Exercise directions:
Give the number of lines in this listing that hold "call". No other words belong in the reply.

Given information:
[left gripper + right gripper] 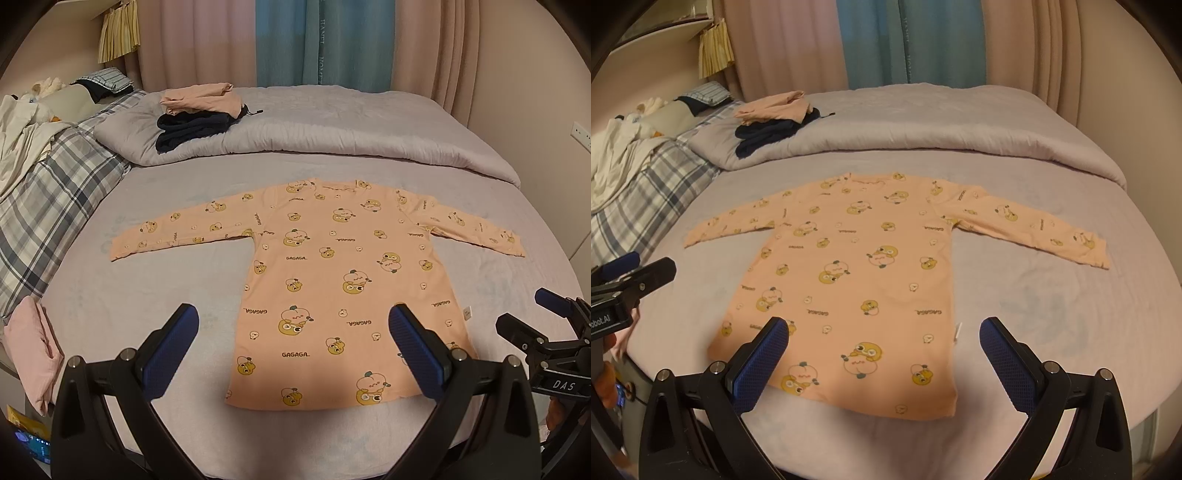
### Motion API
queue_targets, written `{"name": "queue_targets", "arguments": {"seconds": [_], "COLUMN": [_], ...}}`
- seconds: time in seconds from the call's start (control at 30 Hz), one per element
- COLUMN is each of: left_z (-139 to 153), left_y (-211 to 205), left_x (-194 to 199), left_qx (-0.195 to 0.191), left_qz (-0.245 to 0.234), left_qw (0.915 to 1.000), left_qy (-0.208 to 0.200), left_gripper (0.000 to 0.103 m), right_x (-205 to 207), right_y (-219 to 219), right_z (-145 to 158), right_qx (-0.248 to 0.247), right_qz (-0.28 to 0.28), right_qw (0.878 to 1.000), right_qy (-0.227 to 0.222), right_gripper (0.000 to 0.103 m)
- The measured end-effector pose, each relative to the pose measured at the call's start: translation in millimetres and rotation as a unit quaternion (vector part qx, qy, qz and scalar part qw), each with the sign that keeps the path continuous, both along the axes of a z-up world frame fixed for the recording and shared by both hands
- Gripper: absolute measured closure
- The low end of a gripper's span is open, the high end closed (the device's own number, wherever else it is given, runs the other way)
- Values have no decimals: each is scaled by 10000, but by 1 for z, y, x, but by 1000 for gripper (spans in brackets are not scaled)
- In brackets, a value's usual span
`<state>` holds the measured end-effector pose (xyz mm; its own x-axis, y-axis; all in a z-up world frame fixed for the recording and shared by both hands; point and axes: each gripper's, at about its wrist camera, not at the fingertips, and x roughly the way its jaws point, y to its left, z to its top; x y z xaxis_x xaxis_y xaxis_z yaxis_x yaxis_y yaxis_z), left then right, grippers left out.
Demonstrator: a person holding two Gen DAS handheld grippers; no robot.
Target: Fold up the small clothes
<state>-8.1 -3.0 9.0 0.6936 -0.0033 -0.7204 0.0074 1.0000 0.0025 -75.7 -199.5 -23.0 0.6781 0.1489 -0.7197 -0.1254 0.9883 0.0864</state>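
A small peach long-sleeved shirt [332, 288] with cartoon prints lies flat on the bed, sleeves spread out, hem toward me. It also shows in the right wrist view [857, 288]. My left gripper [293, 332] is open and empty, hovering above the hem's near left part. My right gripper [884, 343] is open and empty above the hem's near right part. The right gripper also shows at the right edge of the left wrist view [546, 325]. The left gripper shows at the left edge of the right wrist view [631, 273].
A folded grey duvet [332, 133] lies across the far side of the bed, with a stack of folded peach and dark clothes [199, 118] on it. A plaid blanket [48, 199] lies at left. A folded pink cloth [29, 350] sits at the near left edge.
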Motion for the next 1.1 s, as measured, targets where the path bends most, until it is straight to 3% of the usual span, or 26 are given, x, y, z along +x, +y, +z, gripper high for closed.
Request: {"name": "queue_targets", "arguments": {"seconds": [1.1], "left_z": [0], "left_y": [3], "left_x": [-3], "left_qx": [36], "left_qz": [-53], "left_qw": [10000], "left_qy": [-14], "left_gripper": [0], "right_x": [-2], "right_y": [1], "right_z": [0], "right_qx": [2], "right_qz": [-3], "right_qw": [10000], "right_qy": [-17], "right_gripper": [1]}}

Output below:
2